7.11. Quellen fast "trocken"

Jahr der Extreme

Die Abfolge von Nässe und Trockenheit, von Hochwässern und Dürreperioden ist nichts Ungewöhnliches. So folgte dem Hochwasser vom August 2002 schon 16 Monate später eine Trockenheit. Im Dezember 2003 ging die tägliche Ergiebigkeit der Quellen der Genossenschaft auf knapp 200 Kubikmeter zurück.

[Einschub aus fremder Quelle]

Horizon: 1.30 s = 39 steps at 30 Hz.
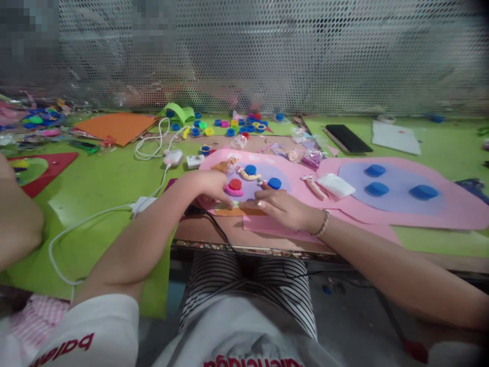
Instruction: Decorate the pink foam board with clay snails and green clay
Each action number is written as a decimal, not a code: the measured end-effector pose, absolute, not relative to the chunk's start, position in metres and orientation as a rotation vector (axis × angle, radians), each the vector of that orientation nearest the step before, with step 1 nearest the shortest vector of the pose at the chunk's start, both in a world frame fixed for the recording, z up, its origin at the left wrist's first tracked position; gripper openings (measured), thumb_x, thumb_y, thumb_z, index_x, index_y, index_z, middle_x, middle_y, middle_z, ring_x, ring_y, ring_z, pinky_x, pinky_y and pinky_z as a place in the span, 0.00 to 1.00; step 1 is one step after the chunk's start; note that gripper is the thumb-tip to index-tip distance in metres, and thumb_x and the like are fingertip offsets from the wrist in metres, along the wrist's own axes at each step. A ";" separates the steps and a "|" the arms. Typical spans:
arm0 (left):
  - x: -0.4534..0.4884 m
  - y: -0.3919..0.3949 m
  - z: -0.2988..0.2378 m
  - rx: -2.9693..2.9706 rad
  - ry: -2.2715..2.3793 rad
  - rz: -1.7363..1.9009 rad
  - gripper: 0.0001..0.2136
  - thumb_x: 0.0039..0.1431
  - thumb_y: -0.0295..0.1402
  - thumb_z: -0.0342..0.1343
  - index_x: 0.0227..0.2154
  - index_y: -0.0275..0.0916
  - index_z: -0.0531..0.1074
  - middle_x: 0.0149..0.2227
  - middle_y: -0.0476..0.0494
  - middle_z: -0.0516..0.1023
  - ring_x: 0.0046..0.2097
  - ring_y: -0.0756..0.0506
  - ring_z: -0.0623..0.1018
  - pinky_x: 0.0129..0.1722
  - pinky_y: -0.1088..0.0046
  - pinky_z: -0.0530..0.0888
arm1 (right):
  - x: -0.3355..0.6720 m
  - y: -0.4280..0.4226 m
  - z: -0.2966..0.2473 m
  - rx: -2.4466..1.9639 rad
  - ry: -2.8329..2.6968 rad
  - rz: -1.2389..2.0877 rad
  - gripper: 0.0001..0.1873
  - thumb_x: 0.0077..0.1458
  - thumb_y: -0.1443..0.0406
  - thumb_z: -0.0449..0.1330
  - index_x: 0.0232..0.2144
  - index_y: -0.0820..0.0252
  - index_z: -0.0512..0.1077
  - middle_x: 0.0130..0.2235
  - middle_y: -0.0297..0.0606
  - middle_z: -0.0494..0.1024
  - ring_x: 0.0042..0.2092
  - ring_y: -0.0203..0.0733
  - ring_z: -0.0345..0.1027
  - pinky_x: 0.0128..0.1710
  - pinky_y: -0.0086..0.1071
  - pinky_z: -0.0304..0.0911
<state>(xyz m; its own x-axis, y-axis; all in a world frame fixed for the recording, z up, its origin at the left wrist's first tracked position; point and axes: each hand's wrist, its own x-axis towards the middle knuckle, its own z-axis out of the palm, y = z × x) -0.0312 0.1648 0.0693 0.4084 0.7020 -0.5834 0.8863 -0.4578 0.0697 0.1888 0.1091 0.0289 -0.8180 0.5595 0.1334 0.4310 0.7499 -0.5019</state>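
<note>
A pink sheet (214,159) with a lilac oval lies on the table before me. Red and blue bottle caps (236,184) stand on the oval, beside small cream-coloured figures (250,176) and a bright pink piece (234,192). Along the sheet's near edge runs an orange strip (229,211) with pale green above it. My left hand (211,187) rests at the sheet's left edge, one digit stretched towards the strip, its other fingers partly hidden. From the right, my right hand (282,206) lies low over the sheet, fingers apart and a fingertip on the strip.
A second pink sheet (464,206) with blue caps lies right, near a white packet (336,185) and black phone (347,138). Loose caps (229,131) and a white cable (82,219) lie behind and left. Another person's arm (17,219) enters at left. Perforated metal (244,61) stands behind.
</note>
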 end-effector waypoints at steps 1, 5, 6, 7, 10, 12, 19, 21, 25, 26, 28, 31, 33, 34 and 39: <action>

Das Jahr 2013 brachte den Wechsel vom höchsten zum niedrigsten Wasserdargebot in rekordverdächtig kurzer Zeit. Nach dem Hochwasser im Frühjahr speisten die Quellen Ende Juni mehr als 1000 Kubikmeter täglich in das Leitungsnetz ein. Anfang November jedoch wurden nur mehr 280 Kubikmeter pro Tag gemessen. Seit 9.11. kann wieder ein minimaler Anstieg des Zuflusses beobachtet werden.

Auf die Versorgungssicherheit von Gramastetten hat die Trockenheit des zweiten Halbjahres jedoch
keine Auswirkungen. Für solche Ereignisse ist die Wassergenossenschaft seit 2003 gut gerüstet. Seit damals steht mit dem Anschluss an den Fernwasserverband Mühlviertel ein zweites Versorgungsstandbein zur Verfügung, das den stetig steigenden Bedarf von Gramastetten abgedeckt. Allerdings ist zu erwarten, dass die Genossenschaft für die heurige Wasserrechnung des Verbands etwas tiefer in die Tasche wird greifen müssen.